“My name is Will Knight, and I identify as a cisgender gay man. I’m a third year Doctor of Physical Therapy, and I’ll be graduating this May. I was first exposed to the field of Physical Therapy at 12 when my grandfather was diagnosed with Parkinson’s. He was this very athletic person who taught me how to surf and got me into running and sports. But to watch this progressive disease just take a profound impact on his life and then seeing the impact that physical therapy had on his life really inspired me. So, I decided at 12 that this was the career path that I was going to take. 13 years later it’s kind of crazy to be getting to the finish line.
So I came out when I was 16, which wasn’t really the most pleasant experience, and when I turned 17 my dad kicked me out of the house. Fast forward a couple years to the winter of my junior year of college we finally met up, and after having not talked for quite a long time I basically told him, ‘you know what, dad, my life is great. It’s going to continue to be great whether you’re in it or not. And if not, then the door’s over there.’ Since then, he’s really stepped up to the plate and came around to understanding me a bit more. We’ve built a much better relationship and have reached a much better place now.
As far as healthcare experiences go as a gay man, the first positive memory that comes to mind is from my freshman year in undergrad. At that time, I was 18 and was going to study abroad, so I had to get clearance to go. That was the first time that I had been asked things like, ‘are you sexually active? Do you sleep with men? Do you sleep with women?’

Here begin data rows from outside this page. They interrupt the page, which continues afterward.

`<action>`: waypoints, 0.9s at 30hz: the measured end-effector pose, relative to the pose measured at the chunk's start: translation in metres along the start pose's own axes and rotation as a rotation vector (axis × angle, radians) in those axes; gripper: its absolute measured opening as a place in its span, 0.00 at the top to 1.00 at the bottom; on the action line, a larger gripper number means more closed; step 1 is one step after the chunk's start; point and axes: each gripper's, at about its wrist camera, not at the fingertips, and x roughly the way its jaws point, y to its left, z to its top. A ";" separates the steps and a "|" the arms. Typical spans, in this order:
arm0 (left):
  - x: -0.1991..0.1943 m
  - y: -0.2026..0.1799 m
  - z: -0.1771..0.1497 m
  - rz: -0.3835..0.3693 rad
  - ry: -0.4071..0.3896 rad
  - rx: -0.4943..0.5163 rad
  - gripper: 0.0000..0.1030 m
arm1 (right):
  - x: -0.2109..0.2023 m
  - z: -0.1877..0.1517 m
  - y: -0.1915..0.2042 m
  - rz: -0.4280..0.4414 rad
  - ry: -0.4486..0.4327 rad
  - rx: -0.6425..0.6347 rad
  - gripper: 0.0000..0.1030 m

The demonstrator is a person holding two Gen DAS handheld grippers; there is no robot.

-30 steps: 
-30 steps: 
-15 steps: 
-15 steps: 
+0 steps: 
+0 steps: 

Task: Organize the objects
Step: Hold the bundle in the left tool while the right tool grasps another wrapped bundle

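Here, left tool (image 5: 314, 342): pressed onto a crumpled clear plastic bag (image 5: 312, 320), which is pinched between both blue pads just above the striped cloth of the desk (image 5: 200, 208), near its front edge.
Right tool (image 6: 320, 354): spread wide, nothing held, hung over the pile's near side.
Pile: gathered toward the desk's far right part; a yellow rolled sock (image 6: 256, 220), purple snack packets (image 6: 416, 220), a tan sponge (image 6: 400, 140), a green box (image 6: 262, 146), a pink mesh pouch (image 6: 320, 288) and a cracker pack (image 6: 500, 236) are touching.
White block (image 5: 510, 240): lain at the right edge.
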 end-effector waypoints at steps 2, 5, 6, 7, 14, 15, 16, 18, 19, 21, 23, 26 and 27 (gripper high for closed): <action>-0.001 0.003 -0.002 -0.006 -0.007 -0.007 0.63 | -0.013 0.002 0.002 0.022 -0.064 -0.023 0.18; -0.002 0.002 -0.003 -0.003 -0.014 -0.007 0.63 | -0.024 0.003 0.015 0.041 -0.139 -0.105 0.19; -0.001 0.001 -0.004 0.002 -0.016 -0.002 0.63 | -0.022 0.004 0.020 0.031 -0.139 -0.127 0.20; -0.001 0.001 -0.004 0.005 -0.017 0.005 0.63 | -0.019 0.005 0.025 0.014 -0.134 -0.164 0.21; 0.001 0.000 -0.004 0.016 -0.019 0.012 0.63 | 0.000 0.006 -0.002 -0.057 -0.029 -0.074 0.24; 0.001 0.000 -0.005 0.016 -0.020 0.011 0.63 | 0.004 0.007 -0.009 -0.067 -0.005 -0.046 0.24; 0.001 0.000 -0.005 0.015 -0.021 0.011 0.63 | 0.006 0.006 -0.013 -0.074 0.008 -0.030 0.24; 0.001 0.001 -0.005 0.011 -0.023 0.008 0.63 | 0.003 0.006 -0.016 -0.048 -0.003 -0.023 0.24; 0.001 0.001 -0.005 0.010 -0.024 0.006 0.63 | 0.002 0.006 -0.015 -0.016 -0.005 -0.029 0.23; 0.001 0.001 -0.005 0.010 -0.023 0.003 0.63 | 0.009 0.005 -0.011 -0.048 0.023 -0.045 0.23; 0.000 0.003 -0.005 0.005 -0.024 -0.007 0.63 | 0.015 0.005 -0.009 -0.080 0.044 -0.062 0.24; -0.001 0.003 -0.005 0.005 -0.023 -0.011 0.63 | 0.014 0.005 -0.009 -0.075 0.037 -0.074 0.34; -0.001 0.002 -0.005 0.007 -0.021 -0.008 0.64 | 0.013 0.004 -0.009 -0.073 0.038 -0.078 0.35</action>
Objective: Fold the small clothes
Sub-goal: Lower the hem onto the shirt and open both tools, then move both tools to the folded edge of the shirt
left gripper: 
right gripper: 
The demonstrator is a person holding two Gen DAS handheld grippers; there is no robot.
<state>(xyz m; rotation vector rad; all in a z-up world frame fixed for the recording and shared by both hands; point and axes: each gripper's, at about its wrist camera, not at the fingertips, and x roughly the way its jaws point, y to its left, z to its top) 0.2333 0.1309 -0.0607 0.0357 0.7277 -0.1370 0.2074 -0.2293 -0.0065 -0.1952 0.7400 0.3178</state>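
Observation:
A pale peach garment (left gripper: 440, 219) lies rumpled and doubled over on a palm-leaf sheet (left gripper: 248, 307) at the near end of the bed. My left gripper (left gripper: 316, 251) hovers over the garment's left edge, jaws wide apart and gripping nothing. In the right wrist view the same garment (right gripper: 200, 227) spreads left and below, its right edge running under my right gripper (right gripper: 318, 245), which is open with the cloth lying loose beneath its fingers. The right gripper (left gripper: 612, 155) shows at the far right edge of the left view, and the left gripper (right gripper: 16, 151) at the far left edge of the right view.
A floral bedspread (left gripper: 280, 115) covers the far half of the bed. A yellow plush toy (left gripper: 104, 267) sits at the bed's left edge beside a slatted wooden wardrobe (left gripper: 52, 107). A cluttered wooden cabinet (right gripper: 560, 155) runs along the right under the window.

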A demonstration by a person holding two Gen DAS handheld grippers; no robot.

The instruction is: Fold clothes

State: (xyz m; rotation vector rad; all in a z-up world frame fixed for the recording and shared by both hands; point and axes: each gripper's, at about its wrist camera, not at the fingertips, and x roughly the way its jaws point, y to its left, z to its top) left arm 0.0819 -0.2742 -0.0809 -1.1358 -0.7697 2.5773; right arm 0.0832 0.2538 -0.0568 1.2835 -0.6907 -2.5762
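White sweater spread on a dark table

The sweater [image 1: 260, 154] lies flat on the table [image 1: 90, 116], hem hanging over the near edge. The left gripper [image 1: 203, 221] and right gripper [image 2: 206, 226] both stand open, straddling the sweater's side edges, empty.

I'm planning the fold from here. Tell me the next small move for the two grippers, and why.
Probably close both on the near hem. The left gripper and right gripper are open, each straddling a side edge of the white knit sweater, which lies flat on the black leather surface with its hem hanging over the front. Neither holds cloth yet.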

I actually met with a very compassionate nurse practitioner who was really great and asked about my struggles with coming out. I felt comfortable enough to talk about the things that I had been through with my dad, and she recommended some mental health services from there if I ever needed it. Fortunately for me, I had already been involved in a therapy group at my undergrad institution that helped me come to terms with being out of the closet, explore my sexuality, and sort of guide me through the beginnings of adulthood. It also was able to help me navigate the relationship I had with my dad.
The first negative experience I had as an LGBTQ individual in healthcare was right after I had graduated from college. I was talking to my doctor about getting started on PrEP, and she looked at me like I was crazy. She told me, ‘I have no idea what this is’ and referred me to an immunologist. It was bewildering...like I did not need that level of care to get started on PrEP.
So I went to Planned Parenthood, and this was sort of where my trauma started resurfacing. At the age of 19, I survived a sexual assault by a man I met while I was in college. I legitimately felt at the time that the whole situation was my fault. You know growing up, our parents constantly preached, ‘be careful of people who you meet online. Always stay in a public place.’ But I went to this person’s house anyway, and the rest is history. I didn’t tell anyone about it for over 2 years.
Several months after the assault, my campus was testing for HIV, gonorrhea, and chlamydia which I went and got tested for. Thankfully everything was fine, and I just thought alright I’m just gonna put this behind me and didn’t think about other possible STDs that might’ve been in the mix. But when I finally went to get started on PrEP, I was informed that I had tested positive for syphilis. Based on the amount of antibodies that were in my system, they had told me that I had had this for quite some time - at least over a year. As I started to talk to previous partners, all of them were like ‘I've been tested, and everything’s fine.’
Even so, my visit brought up all of these feelings from the assault, and I went to a really dark place. I started abusing alcohol and drugs. Luckily, my mom and step-dad are amazing and supportive parents who recognized what was going on after a few months. I was living at home while I took a little bit of a break before starting grad school, which is when I started going into therapy and getting help for the things I needed. It was a tough time, but I'm in a much better place now.
Something that I still struggle with is the fact that while syphilis is quote, unquote ‘curable,’ I will always have those antibodies in my system for the rest of my life. So whenever I go get tested, my records are there. Any increase to my viral load means I’ve re-contracted it and would need to be treated again. But I guess one of the amazing things about being on PrEP is that I get tested every 3 months, and that’s given me more control over my sexual health.
Another experience of mine in healthcare was that of my therapist. My first therapist was good and bad in a lot of ways. He helped me reconcile my survivor’s guilt and kind of move past my trauma, but when it came to working with my alcohol and drug abuse issues he was very judgmental. When I told him how much I was drinking in the beginning, his face of judgment was something that I will never forget. That wasn’t what I needed when I was in that vulnerable and dark place. I needed someone who would kind of understand.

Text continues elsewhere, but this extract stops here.